A.G. NOORANI - The Andalusian interlude

“At the beginning of the eighth century the Arabs brought one of history’s greatest revolutions in power, religion, culture and wealth to Dark Ages Europe. The Arabs were to stay there until the end of the fifteenth century and for much of that time – until roughly the beginning of the twelfth century – Islam in al-Andalus [Muslim Spain] was generally religiously tolerant and, above all, economically robust.”

At the Battle of Poitiers in 732, Charles Martel beat back the Muslim forces. Gibbon’s well-known pronouncement influenced the value judgments rendered by historians as to the desirable outcome from the competition between these two world orders. “Perhaps the interpretation of the Koran would now be taught in the schools of Oxford and her pulpits might demonstrate to a circumcised people the sanctity and truth of the revelation of Mahomet.”



This book provides a corrective to both sides.

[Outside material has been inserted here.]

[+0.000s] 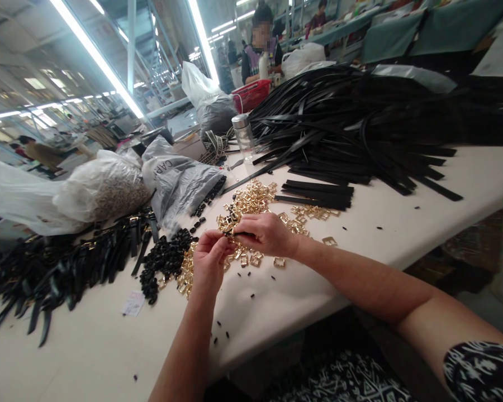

The West refuses to acknowledge its debt to Islam. Muslims refuse to reflect earnestly on their decline. “Andalusians assimilated the new learning in the sciences and humanities with an almost-untroubled alacrity, thereby creating a basis of knowledge that would provide the foundation for the Renaissance in Christendom certain to come. In the polarised twelfth century, the flow of knowledge gave way to a virtual flood. Muslim learning, having seeped into the Christian West for decades from Andalusia, commenced a torrential outflow. It was a process mimicking osmosis at first and later, a conveyor belt… by the first quarter of the twelfth century, philosophy and science fairly tumbled out of ‘occupied’ Toledo into Christian Europe.

“The seepage of early times had yielded the writings of Ibn Hazm, historian, jurist and Platonist of al-Zarqiyal (Zarquallu). Toledan astronomer (whose Toledan Tables shaped the development of Latin Astronomy) Solomon Ibn Gabirol, Sephardic philosopher and poet of Zaragoza, influential in the Latin West as Avicebron… A man of science and philosophy who became well known to literate Christians was a Persian who never travelled to al-Andalus. His Latinised name was Avicenna. A child prodigy born in a remote corner of the Muslim empire at the end of the tenth century, Abu Ali ibn Sina had assimilated the entire contents of a sultan’s library by the age of eighteen. Ibn Sina the philosopher caused the doctors of the Church much worry about his synthesis of Platonic pantheism and Aristotelian rationalism. Ibn Sina the physician was eventually received almost with veneration.”